Exercise description – Search the data for lines holding the word "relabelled". State how many there are, and nothing else.

Supplied data –
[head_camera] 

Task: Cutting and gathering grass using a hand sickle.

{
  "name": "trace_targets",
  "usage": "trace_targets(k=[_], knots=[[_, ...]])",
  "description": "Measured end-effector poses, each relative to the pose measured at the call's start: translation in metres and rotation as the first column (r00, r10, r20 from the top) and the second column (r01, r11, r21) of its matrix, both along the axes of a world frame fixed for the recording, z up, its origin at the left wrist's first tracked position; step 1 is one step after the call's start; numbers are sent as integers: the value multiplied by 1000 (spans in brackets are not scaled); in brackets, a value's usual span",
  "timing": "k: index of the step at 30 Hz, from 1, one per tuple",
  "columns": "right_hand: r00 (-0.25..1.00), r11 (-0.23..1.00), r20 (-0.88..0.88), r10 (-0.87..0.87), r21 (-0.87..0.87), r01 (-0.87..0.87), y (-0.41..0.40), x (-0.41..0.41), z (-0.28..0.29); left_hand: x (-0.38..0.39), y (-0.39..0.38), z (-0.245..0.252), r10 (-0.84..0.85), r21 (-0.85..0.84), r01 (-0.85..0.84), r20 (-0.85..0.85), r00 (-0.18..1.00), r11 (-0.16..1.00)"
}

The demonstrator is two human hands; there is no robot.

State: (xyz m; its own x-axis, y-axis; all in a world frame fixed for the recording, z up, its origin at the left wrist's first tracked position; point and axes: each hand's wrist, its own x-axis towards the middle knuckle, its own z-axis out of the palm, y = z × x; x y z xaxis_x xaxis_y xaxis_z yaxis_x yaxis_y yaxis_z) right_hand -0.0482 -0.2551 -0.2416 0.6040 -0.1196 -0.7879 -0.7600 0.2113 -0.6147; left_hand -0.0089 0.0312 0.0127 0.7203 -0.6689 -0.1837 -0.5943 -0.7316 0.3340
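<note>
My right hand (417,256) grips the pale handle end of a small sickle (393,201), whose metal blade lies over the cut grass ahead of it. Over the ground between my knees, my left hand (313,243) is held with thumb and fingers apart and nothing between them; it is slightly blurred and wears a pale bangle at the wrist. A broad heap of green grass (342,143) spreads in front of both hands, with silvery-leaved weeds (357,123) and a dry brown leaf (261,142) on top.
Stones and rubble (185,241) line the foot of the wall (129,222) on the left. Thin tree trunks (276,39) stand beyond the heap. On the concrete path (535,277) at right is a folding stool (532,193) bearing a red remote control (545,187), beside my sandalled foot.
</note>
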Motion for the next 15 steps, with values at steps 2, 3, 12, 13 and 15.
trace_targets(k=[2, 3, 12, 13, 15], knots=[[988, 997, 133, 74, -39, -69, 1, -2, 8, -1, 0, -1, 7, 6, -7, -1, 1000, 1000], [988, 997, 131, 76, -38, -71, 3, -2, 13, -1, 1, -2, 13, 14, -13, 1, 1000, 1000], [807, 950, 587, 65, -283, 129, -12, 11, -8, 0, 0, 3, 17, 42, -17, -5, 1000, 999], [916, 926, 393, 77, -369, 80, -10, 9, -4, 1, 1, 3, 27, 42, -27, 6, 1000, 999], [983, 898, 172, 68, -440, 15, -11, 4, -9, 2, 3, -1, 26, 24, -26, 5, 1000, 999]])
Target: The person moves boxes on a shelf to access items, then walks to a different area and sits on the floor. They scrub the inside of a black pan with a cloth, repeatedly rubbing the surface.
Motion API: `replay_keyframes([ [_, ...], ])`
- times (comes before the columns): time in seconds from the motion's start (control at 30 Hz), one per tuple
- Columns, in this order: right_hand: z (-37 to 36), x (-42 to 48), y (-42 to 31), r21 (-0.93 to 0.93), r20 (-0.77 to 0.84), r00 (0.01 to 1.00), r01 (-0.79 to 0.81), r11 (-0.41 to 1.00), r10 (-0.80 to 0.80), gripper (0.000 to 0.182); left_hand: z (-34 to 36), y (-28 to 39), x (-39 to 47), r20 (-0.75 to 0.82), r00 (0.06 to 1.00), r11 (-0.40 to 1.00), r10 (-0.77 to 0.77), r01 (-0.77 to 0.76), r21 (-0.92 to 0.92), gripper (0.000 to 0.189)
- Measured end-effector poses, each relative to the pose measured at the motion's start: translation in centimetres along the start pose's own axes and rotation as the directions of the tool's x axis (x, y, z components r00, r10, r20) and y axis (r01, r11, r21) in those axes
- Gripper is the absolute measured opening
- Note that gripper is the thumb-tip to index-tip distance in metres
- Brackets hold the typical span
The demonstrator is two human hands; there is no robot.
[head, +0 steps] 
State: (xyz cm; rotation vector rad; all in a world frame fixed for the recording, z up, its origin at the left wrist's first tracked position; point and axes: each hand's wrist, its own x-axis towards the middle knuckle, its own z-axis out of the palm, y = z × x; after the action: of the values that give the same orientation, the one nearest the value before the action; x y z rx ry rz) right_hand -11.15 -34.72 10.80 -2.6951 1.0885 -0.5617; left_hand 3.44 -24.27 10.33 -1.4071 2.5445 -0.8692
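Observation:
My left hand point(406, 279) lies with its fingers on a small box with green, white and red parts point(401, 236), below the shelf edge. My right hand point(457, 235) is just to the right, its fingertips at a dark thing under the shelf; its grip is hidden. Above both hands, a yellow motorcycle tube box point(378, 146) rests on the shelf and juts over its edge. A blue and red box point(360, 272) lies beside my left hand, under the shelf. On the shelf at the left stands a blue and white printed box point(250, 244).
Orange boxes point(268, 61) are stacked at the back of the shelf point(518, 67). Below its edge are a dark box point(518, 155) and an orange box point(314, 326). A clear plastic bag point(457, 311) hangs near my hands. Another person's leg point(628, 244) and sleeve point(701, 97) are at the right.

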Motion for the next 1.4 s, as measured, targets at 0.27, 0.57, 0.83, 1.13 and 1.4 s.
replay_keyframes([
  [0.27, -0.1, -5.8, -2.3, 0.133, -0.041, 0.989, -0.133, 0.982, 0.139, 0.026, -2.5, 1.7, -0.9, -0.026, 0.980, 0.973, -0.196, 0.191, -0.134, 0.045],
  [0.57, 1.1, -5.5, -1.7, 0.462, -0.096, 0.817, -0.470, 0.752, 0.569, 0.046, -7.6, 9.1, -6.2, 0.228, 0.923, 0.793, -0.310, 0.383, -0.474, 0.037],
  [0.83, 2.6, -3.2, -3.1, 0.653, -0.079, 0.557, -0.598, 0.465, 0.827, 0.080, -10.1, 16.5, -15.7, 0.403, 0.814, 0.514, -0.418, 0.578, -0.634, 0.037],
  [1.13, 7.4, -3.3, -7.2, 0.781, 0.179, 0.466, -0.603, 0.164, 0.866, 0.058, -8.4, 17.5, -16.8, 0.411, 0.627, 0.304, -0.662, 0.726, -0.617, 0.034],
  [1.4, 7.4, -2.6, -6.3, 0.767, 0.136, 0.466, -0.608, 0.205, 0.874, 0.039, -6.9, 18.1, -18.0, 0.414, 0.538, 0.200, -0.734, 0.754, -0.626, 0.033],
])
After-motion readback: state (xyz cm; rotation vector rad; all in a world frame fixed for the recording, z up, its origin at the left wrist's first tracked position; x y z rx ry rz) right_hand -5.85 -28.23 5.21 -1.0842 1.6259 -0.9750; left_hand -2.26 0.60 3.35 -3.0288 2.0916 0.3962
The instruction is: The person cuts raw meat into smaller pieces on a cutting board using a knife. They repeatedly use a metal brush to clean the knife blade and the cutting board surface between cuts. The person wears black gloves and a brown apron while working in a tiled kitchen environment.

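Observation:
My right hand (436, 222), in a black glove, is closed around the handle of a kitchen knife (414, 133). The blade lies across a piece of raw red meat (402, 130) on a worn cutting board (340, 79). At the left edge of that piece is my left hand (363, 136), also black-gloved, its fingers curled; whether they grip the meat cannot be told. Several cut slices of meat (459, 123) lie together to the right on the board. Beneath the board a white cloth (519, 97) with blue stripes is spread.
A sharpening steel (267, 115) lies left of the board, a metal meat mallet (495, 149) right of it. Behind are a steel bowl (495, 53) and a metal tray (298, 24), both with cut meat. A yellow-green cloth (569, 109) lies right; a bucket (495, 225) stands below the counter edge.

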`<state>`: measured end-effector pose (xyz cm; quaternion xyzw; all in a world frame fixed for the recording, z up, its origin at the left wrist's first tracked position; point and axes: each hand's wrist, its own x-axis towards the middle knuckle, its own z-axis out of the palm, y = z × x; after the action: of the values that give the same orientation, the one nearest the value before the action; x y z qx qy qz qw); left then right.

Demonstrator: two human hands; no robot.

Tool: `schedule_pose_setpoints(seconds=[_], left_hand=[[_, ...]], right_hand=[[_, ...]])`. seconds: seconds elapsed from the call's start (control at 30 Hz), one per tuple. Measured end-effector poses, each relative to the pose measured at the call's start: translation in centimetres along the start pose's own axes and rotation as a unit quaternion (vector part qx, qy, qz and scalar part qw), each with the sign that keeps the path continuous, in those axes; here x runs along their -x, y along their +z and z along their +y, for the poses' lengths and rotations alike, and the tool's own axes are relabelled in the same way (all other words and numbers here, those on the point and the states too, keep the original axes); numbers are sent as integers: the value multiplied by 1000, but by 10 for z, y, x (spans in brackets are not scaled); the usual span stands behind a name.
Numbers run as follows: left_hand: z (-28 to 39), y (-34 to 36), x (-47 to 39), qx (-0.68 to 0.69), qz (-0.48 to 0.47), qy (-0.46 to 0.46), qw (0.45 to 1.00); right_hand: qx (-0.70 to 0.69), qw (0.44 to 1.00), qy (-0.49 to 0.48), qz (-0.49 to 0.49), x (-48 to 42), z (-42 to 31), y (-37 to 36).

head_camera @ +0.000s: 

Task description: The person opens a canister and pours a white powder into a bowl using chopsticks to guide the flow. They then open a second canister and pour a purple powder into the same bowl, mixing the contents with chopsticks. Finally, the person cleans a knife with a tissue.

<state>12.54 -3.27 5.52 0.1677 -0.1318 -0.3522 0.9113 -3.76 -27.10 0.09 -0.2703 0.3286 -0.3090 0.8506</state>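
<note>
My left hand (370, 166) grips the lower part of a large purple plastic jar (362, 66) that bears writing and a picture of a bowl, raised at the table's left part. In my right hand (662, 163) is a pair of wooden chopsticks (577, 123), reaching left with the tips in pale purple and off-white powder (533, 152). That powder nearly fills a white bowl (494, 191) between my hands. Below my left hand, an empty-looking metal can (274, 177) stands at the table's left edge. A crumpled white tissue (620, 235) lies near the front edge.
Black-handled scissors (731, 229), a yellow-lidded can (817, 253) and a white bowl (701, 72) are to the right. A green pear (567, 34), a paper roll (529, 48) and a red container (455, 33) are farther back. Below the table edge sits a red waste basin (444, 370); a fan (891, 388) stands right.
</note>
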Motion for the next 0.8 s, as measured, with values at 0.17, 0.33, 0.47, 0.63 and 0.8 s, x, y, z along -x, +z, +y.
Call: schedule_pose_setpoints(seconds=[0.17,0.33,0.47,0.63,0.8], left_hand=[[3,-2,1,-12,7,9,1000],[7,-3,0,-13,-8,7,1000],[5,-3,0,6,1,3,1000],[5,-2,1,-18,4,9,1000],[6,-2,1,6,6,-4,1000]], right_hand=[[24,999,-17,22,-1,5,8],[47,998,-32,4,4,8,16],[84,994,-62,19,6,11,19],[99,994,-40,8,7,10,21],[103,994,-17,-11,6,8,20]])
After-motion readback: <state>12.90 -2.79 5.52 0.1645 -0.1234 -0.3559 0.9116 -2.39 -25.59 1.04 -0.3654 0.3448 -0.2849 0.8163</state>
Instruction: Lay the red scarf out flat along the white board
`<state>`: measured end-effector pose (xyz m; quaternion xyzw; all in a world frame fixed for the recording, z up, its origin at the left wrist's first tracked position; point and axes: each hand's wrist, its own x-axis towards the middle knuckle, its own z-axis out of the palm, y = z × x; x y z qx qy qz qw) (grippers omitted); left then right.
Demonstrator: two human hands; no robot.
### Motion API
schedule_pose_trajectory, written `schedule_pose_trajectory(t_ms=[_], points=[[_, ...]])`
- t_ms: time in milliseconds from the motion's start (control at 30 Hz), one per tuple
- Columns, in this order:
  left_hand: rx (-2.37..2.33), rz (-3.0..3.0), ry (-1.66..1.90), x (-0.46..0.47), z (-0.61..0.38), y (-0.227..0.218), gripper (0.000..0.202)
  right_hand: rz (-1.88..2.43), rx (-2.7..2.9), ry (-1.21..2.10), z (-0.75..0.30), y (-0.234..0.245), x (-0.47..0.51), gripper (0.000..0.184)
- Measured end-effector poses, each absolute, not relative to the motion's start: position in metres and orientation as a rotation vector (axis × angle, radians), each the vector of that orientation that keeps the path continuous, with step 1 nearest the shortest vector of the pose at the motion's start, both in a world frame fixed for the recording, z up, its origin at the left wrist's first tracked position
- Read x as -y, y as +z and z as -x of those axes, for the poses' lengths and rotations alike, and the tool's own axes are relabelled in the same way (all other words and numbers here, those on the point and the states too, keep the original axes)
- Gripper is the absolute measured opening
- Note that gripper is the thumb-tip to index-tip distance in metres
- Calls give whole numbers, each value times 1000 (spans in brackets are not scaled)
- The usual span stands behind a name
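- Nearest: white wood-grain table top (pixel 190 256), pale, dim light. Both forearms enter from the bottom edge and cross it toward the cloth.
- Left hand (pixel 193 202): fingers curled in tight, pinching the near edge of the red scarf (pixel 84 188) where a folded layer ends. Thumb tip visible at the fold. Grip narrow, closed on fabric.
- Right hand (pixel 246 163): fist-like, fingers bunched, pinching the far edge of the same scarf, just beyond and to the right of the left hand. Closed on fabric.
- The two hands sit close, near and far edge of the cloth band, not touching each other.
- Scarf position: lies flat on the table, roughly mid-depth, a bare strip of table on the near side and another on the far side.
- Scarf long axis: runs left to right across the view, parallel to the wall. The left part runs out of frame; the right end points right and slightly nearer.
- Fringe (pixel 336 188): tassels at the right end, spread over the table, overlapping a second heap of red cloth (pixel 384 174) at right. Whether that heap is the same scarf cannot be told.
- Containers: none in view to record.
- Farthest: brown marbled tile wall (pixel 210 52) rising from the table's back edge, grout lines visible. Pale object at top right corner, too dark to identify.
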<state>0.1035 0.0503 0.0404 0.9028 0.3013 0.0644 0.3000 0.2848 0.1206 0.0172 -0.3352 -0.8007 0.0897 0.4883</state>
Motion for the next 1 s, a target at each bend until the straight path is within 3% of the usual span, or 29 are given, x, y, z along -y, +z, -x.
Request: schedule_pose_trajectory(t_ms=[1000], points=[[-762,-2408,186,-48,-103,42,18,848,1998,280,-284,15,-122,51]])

Answer to this exercise – 2